=== What you should do ===
Your copy should match the listing below exactly, except that it holds no images.

>>>>>

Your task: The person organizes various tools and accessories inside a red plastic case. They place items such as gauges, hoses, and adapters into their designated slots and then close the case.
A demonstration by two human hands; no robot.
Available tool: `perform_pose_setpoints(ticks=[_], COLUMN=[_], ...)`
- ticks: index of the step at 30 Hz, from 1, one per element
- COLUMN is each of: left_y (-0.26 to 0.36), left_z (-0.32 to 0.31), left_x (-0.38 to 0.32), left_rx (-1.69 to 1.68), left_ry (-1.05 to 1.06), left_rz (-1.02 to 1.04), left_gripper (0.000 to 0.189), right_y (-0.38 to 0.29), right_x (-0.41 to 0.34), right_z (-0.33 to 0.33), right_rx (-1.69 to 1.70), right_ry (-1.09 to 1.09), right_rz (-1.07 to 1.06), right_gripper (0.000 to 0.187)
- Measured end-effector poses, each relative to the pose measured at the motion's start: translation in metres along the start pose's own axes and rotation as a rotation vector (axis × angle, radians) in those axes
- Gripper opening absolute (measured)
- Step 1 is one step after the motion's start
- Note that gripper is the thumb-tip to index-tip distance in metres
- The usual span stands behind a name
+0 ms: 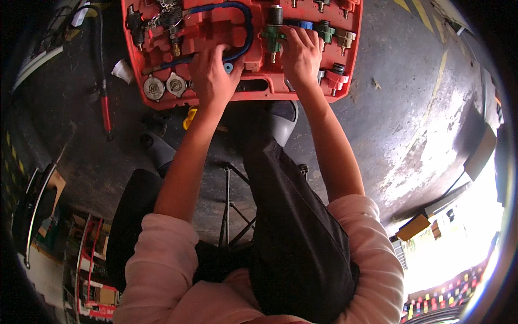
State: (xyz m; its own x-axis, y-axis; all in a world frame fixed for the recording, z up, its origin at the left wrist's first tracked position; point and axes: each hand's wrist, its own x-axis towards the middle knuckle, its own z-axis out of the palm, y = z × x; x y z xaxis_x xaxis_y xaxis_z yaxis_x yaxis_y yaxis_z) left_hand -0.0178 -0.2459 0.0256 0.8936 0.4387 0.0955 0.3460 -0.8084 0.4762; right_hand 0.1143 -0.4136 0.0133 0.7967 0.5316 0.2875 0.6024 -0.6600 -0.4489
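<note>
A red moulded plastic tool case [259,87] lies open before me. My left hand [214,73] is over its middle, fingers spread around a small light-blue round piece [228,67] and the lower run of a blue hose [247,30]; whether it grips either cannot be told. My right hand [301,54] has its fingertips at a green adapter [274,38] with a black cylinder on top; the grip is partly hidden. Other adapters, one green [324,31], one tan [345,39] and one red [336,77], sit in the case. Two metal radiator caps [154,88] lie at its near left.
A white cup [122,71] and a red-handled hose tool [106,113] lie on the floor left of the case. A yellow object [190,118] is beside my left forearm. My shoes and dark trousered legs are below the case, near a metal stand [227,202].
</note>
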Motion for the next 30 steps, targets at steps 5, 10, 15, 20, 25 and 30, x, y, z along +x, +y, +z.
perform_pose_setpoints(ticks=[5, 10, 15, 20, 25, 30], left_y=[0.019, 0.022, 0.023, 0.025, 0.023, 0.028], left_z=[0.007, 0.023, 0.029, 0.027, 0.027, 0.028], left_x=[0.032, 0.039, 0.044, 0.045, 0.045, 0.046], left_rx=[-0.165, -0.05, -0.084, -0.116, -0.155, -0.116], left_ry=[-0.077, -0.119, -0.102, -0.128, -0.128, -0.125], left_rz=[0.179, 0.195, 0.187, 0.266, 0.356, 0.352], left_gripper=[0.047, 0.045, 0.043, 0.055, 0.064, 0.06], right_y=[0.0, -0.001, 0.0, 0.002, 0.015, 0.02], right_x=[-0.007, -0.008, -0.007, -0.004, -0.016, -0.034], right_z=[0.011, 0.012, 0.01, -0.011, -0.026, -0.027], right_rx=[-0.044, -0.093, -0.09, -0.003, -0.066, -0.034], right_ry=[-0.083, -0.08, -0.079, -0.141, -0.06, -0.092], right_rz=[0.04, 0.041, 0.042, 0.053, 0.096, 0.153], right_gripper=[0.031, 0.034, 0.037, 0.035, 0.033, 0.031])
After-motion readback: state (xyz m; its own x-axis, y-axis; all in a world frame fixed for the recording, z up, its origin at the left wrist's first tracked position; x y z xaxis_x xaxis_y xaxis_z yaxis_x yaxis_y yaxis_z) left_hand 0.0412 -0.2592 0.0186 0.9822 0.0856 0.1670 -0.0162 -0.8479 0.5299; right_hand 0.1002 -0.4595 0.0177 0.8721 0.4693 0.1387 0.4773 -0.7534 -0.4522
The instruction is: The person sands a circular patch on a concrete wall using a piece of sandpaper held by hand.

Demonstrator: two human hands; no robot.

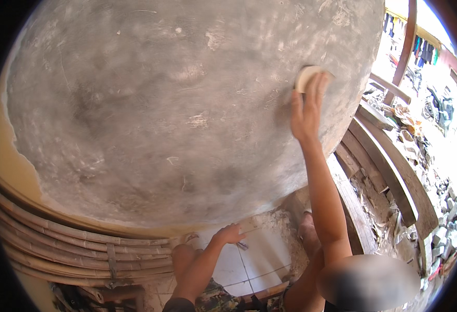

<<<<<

=== Response ===
Your task: The person organizes various tools and accessories inside a red plastic case. They place items such as gauges, hoses, and adapters into their designated slots and then close the case.
A demonstration by two human hands; no robot.
Available tool: `perform_pose_setpoints(ticks=[_], COLUMN=[_], ...)`
- ticks: index of the step at 30 Hz, from 1, one per element
- COLUMN is each of: left_y (-0.26 to 0.36), left_z (-0.32 to 0.31), left_x (-0.38 to 0.32), left_rx (-1.69 to 1.68), left_ry (-1.05 to 1.06), left_rz (-1.02 to 1.04), left_gripper (0.000 to 0.189), right_y (-0.38 to 0.29), right_x (-0.41 to 0.34), right_z (-0.33 to 0.33), right_rx (-1.69 to 1.70), right_ry (-1.09 to 1.09), right_rz (-1.07 to 1.06), right_gripper (0.000 to 0.187)
- Measured end-effector poses, each relative to the pose measured at the motion's start: translation in metres along the start pose's own axes and rotation as a rotation vector (axis × angle, radians) in those axes
- Gripper opening absolute (measured)
- Step 1 is one step after the motion's start
- Note that gripper is the thumb-tip to index-tip distance in metres
- The usual span stands behind a name
+0 ms: 
State: (xyz m; its own x-axis, y-axis; all in a world frame fixed for the recording, z up, its origin at the left wrist's first tracked position; point and axes: each hand's wrist, its own x-axis towards the middle knuckle, its own z-axis out of the palm, y = z × x; x y z xaxis_x xaxis_y xaxis_z yaxis_x yaxis_y yaxis_z) left_hand -0.0178 -0.2459 0.0256 0.8936 0.4387 0.0955 0.3460 -0.8084 0.4762; right_hand 0.1143 -0.4136 0.0133 0.7967 0.5316 0.2875 0.6024 -0.6600 -0.4489
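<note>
A red moulded plastic tool case [259,87] lies open before me. My left hand [214,73] is over its middle, fingers spread around a small light-blue round piece [228,67] and the lower run of a blue hose [247,30]; whether it grips either cannot be told. My right hand [301,54] has its fingertips at a green adapter [274,38] with a black cylinder on top; the grip is partly hidden. Other adapters, one green [324,31], one tan [345,39] and one red [336,77], sit in the case. Two metal radiator caps [154,88] lie at its near left.
A white cup [122,71] and a red-handled hose tool [106,113] lie on the floor left of the case. A yellow object [190,118] is beside my left forearm. My shoes and dark trousered legs are below the case, near a metal stand [227,202].
</note>
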Motion for the next 30 steps, targets at steps 5, 10, 15, 20, 25 and 30, x, y, z along +x, +y, +z.
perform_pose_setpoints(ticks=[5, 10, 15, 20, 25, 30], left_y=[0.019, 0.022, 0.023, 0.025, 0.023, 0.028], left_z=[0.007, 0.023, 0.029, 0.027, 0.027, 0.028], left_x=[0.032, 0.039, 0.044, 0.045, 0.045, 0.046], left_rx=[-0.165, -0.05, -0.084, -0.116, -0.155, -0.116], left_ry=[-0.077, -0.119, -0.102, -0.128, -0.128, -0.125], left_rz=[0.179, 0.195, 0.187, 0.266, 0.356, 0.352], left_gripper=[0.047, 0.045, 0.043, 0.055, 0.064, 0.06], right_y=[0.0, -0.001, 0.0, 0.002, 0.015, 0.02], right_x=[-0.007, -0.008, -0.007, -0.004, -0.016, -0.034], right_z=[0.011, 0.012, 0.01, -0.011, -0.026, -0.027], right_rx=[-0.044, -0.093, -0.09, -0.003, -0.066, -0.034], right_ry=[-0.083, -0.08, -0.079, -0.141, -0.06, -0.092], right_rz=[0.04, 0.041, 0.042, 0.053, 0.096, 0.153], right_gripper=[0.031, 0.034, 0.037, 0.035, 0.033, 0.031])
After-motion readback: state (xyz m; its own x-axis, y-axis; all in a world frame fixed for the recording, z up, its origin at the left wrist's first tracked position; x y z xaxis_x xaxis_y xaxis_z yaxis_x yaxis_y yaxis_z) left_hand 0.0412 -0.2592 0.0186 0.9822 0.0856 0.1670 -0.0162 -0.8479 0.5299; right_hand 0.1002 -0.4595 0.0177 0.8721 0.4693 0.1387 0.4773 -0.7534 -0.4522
The instruction is: The person sands a circular patch on a concrete wall using a piece of sandpaper held by hand.

Demonstrator: two human hands; no robot.

This answer is now finished.